Transcribe all the records exactly and omit any images they hold.

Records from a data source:
..........
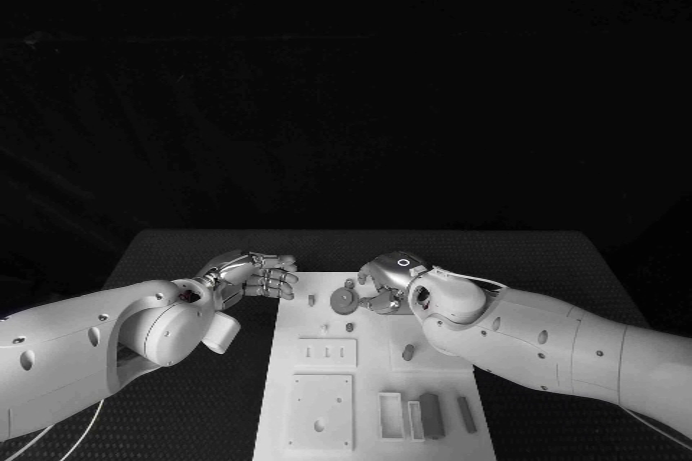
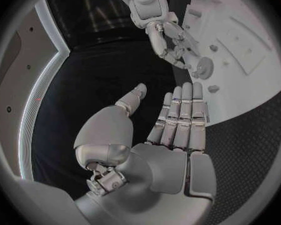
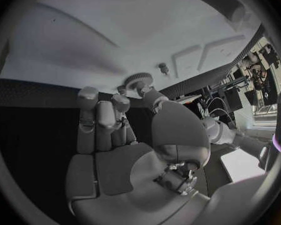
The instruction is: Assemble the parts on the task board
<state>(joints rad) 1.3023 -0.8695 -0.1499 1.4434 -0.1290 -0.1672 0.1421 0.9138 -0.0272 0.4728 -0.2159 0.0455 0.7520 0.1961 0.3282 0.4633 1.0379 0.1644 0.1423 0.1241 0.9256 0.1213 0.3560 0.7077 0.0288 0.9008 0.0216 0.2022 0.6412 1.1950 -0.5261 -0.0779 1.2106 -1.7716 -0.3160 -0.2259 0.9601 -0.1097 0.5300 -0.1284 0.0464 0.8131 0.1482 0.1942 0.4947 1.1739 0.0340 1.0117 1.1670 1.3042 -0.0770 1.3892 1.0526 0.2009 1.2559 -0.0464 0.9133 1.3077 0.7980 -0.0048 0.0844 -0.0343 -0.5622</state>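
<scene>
Pinching a small gear (image 1: 345, 301) at the far end of the white board (image 1: 325, 416), the right robot hand (image 1: 387, 281) looks to be seating the toothed wheel, or lining it up, over a spot near the board's far left corner. The right wrist view shows the gear (image 3: 138, 80) caught between the thumb and the fingertips (image 3: 120, 102), its teeth clear of the grip, which would let it be turned or lowered without being let go. Whether it already sits on a peg or hangs just above the surface cannot be told.

Just beside it a small pin (image 3: 162, 67) stands upright in the board, apart from the gear; it may be a neighbouring part waiting its turn.

The left robot hand (image 1: 253, 274) holds nothing. Its fingers (image 2: 181, 112) lie straight and close together, the thumb out to one side, the palm flat and open over the dark bench (image 1: 173, 256) right at the board's left edge, near the gear but not touching it. It seems parked there, ready to steady the board or to help.

Nearer the robot, the board carries square recessed plates (image 1: 320, 411) and a few upright blocks (image 1: 428, 416), well apart from both hands and untouched.
</scene>
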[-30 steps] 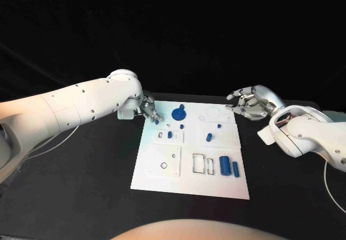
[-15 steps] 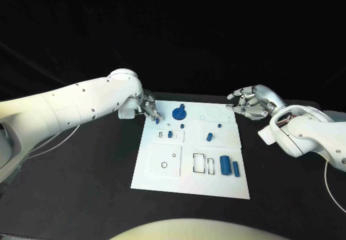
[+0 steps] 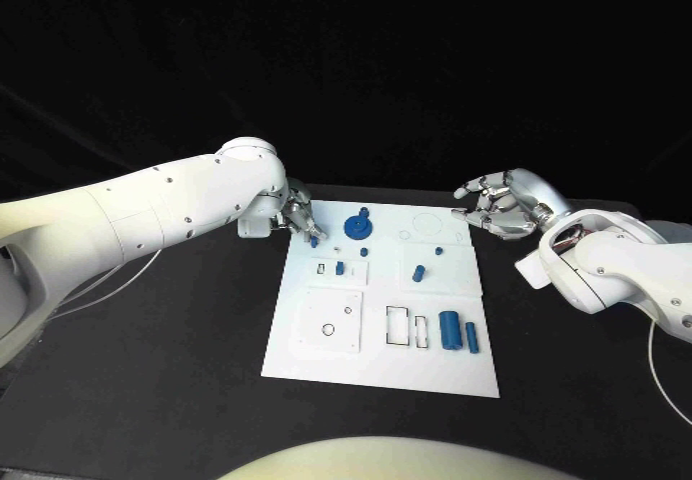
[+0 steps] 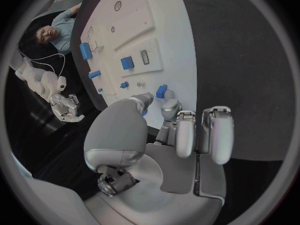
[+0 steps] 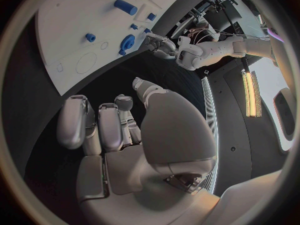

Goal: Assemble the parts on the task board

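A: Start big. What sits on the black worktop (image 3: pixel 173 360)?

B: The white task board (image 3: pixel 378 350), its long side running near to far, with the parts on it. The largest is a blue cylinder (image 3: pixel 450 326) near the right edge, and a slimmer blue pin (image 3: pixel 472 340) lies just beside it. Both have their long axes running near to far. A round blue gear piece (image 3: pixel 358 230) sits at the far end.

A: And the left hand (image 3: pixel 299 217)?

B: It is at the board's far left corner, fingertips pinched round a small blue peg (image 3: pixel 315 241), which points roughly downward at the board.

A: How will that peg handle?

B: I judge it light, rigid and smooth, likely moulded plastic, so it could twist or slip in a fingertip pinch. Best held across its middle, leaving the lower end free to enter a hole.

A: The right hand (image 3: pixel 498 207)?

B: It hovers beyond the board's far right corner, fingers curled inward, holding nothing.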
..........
# REPLY TO THE EXERCISE:
The instruction is: Assemble the parts on the task board
<state>(joints rad) 1.3023 -0.8695 -0.1499 1.4434 -0.1290 -0.1672 0.1421 0.9138 -0.0272 0.4728 -0.2159 0.0455 0.7520 0.1961 0.3282 0.4633 1.0379 0.1644 0.1423 0.1241 0.9256 0.1213 0.3560 0.7077 0.0288 0.9008 0.0216 0.2022 0.6412 1.1950 -0.5261 -0.0779 1.2106 -1.7716 -0.3160 -0.2259 0.9601 -0.1097 0.5300 -0.1284 0.0464 0.8131 0.1482 0.1942 0.4947 1.1739 0.0340 1.0117 1.1670 1.3042 -0.0770 1.3892 1.0526 0.2009 1.2559 -0.0464 0.9133 1.3077 0.7980 -0.0048 0.0844 -0.0343 -0.5622</state>
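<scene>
Pinching a small gear (image 1: 345, 301) at the far end of the white board (image 1: 325, 416), the right robot hand (image 1: 387, 281) looks to be seating the toothed wheel, or lining it up, over a spot near the board's far left corner. The right wrist view shows the gear (image 3: 138, 80) caught between the thumb and the fingertips (image 3: 120, 102), its teeth clear of the grip, which would let it be turned or lowered without being let go. Whether it already sits on a peg or hangs just above the surface cannot be told.

Just beside it a small pin (image 3: 162, 67) stands upright in the board, apart from the gear; it may be a neighbouring part waiting its turn.

The left robot hand (image 1: 253, 274) holds nothing. Its fingers (image 2: 181, 112) lie straight and close together, the thumb out to one side, the palm flat and open over the dark bench (image 1: 173, 256) right at the board's left edge, near the gear but not touching it. It seems parked there, ready to steady the board or to help.

Nearer the robot, the board carries square recessed plates (image 1: 320, 411) and a few upright blocks (image 1: 428, 416), well apart from both hands and untouched.
</scene>
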[-30 steps] 
[-15 steps] 
[+0 steps] 
[+0 steps] 
[+0 steps] 

Goal: Assemble the parts on the task board

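A: Start big. What sits on the black worktop (image 3: pixel 173 360)?

B: The white task board (image 3: pixel 378 350), its long side running near to far, with the parts on it. The largest is a blue cylinder (image 3: pixel 450 326) near the right edge, and a slimmer blue pin (image 3: pixel 472 340) lies just beside it. Both have their long axes running near to far. A round blue gear piece (image 3: pixel 358 230) sits at the far end.

A: And the left hand (image 3: pixel 299 217)?

B: It is at the board's far left corner, fingertips pinched round a small blue peg (image 3: pixel 315 241), which points roughly downward at the board.

A: How will that peg handle?

B: I judge it light, rigid and smooth, likely moulded plastic, so it could twist or slip in a fingertip pinch. Best held across its middle, leaving the lower end free to enter a hole.

A: The right hand (image 3: pixel 498 207)?

B: It hovers beyond the board's far right corner, fingers curled inward, holding nothing.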

This exercise requires no further response.